BEGIN MATERIAL PROVIDED

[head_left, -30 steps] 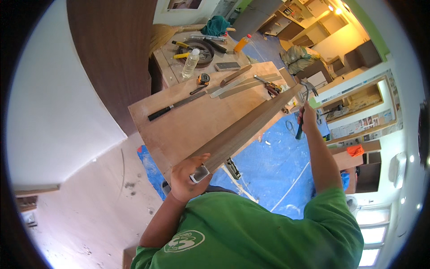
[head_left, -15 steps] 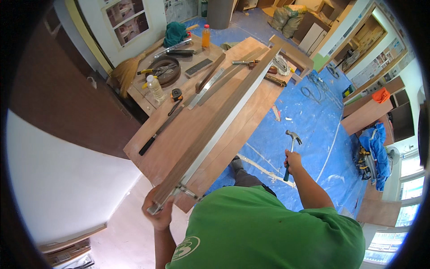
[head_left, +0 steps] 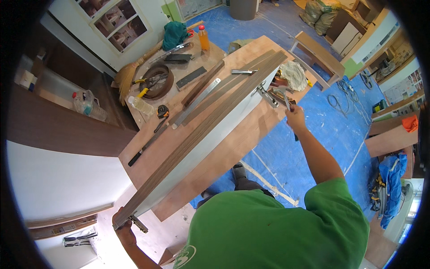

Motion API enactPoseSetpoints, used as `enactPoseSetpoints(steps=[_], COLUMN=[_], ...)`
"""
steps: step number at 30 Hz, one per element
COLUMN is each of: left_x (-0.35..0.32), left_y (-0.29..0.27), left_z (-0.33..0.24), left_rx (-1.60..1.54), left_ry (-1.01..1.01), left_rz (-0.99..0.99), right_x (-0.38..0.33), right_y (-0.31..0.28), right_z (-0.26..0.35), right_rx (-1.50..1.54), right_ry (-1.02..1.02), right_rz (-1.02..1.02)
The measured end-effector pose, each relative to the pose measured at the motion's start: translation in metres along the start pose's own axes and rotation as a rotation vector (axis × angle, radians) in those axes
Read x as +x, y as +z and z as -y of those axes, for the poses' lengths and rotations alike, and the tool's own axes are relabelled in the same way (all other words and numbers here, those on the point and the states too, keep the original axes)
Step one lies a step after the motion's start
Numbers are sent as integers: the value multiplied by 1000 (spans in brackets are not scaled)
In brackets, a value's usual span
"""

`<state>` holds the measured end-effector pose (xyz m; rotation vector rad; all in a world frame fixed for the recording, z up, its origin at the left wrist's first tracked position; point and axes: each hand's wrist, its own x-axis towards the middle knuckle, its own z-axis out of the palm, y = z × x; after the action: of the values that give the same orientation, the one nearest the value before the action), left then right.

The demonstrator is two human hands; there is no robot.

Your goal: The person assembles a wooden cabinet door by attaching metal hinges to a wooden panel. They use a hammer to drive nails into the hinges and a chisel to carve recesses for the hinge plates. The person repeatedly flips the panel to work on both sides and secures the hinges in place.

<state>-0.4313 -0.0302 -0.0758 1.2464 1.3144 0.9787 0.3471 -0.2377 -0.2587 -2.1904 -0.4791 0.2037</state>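
Left hand is clamped around the near end of a long panel, which runs slantwise up and away from it over the wooden counter, brown edge uppermost and white face toward the person. Just right of that hand, a metal hinge juts from the white face. Farther beyond the left hand, across the panel, lie a clear bottle, an orange-and-black tape measure and a flat metal strip. Over on the right, a second hinge sticks out near the panel's far end, just left of the right hand. Those right fingers are closed around a hammer. A pale crumpled cloth sits beyond the right hand, and blue sheeting covers the floor below it.
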Motion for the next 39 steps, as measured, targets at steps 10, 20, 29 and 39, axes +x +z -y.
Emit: enactPoseSetpoints(steps=[10, 20, 29, 39], left_x=[-33, -38, -30, -24], left_y=[2, 8, -11, 31], left_z=[11, 17, 21, 4], left_rx=[-98, -42, -3, -103], left_ry=[-12, -55, -48, -13], left_rz=[-308, -363, -279, -327], right_x=[173, 283, 282, 236], right_y=[47, 121, 153, 110], right_z=[65, 68, 101, 95], right_rx=[-317, -433, -551, -27], right_ry=[-84, -293, -425, -238], right_rz=[137, 343, 362, 251])
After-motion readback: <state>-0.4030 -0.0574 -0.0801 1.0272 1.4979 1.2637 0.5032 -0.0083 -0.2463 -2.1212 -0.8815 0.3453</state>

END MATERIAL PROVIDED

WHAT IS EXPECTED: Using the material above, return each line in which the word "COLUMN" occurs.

YOUR SOLUTION:
Motion API enactPoseSetpoints, used as `enactPoseSetpoints(steps=[_], COLUMN=[_], ...)`
COLUMN is each of: left_x (-0.35..0.32), left_y (-0.29..0.27), left_z (-0.33..0.24), left_rx (-1.60..1.54), left_ry (-1.01..1.01), left_rz (-0.99..0.99), right_x (-0.38..0.33), right_y (-0.31..0.28), right_z (-0.26..0.35), right_rx (-1.50..1.54), right_ry (-1.02..1.02), right_rz (-1.02..1.02)

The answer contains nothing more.